Calling Sequences for Beginners
Calling is the heart of coyote hunting, and it is simpler than most beginners think. You do not need to master twenty different sounds or run complex sequences. A basic, disciplined approach will call in coyotes consistently.
Start with Distress Sounds
Cottontail rabbit distress is the most effective starting sound for beginners. It works everywhere coyotes live, in every season, and coyotes respond to it with aggression because it represents an easy meal. Load a cottontail distress sound on your e-caller and build your first dozen stands around this single sound.

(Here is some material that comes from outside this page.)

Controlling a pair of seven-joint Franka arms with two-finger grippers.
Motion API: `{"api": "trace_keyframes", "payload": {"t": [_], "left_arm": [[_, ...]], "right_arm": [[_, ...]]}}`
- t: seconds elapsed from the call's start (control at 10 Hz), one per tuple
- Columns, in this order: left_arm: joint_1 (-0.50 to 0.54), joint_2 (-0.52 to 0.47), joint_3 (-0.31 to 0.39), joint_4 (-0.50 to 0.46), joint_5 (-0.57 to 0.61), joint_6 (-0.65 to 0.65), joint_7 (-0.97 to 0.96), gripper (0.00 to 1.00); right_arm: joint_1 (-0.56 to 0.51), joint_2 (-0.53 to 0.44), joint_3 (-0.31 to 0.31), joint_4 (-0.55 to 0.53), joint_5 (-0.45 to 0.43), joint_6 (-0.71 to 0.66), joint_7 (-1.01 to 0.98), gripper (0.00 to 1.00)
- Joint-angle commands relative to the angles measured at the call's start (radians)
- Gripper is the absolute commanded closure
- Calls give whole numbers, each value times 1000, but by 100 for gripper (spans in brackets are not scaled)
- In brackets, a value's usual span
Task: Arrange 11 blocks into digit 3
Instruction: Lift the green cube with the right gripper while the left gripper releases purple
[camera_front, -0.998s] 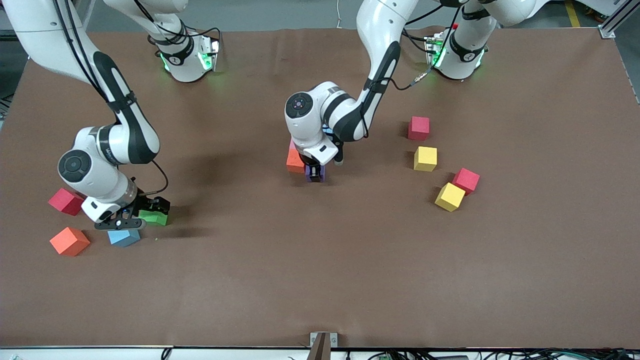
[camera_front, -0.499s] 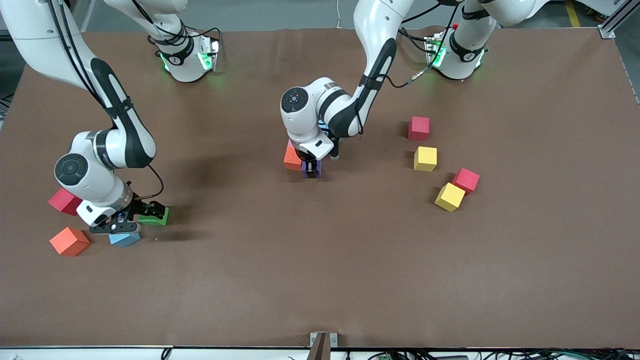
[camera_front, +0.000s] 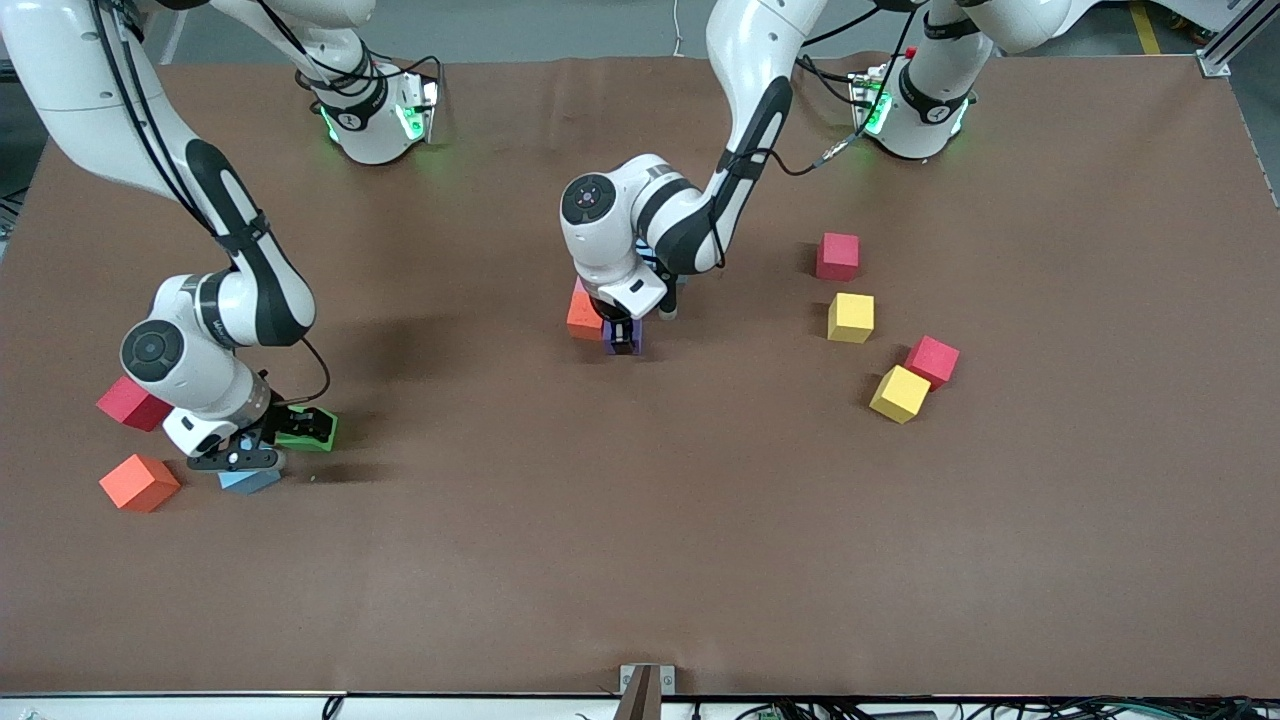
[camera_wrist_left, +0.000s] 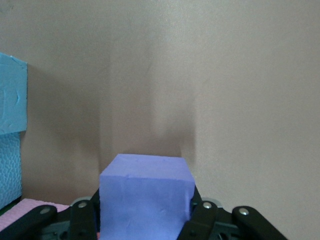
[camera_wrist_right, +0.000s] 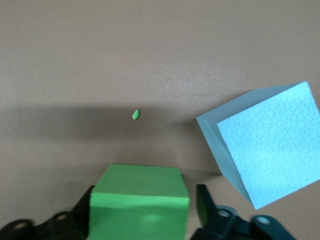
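Both grippers low on the brown surface (camera_front: 700, 520), each at a foam cube.
Left gripper (camera_front: 624, 342) fingers clamp the matte purple block (camera_wrist_left: 146, 197), beside an orange block (camera_front: 583, 312) mid-surface. Right gripper (camera_front: 262, 445) fingers flank the green block (camera_wrist_right: 140, 207), grip uncertain; a pebbled light-blue block (camera_wrist_right: 267, 150) sits just beside it.

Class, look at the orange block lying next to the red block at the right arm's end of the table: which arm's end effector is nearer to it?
Right. The right end effector sits at the green block, close by that orange block; the left end effector grips the purple block mid-table.
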Motion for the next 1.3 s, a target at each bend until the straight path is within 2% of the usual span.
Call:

Other effective beginner distress sounds include jackrabbit distress (louder and more aggressive, better for reaching out in open country), rodent distress (subtle and effective in close-cover situations), and bird distress like woodpecker or baby bird (a change-of-pace sound that works well on pressured coyotes that have heard rabbit distress a thousand times).
Timing and Duration
A standard beginner calling sequence looks like this:
- Minutes 0-2: Start calling at moderate volume. You want to reach coyotes within a few hundred yards without blasting out any dogs that are already close. If a coyote is bedded 100 yards away and you open at full volume, you may scare it rather than attract it.
- Minutes 2-5: Increase volume gradually to reach out further. Let the sound carry across the landscape and give coyotes time to hear it, locate it, and decide to respond.
- Minutes 5-8: Maintain volume. Add brief pauses of 15 to 30 seconds between calling bursts. These pauses create urgency — the coyote thinks the prey animal is weakening or the opportunity is fading, which accelerates its approach.
- Minutes 8-12: Continue calling but begin mixing in short pauses of 30 to 60 seconds. Keep your eyes moving constantly. The majority of coyotes that are going to respond will show themselves in this window.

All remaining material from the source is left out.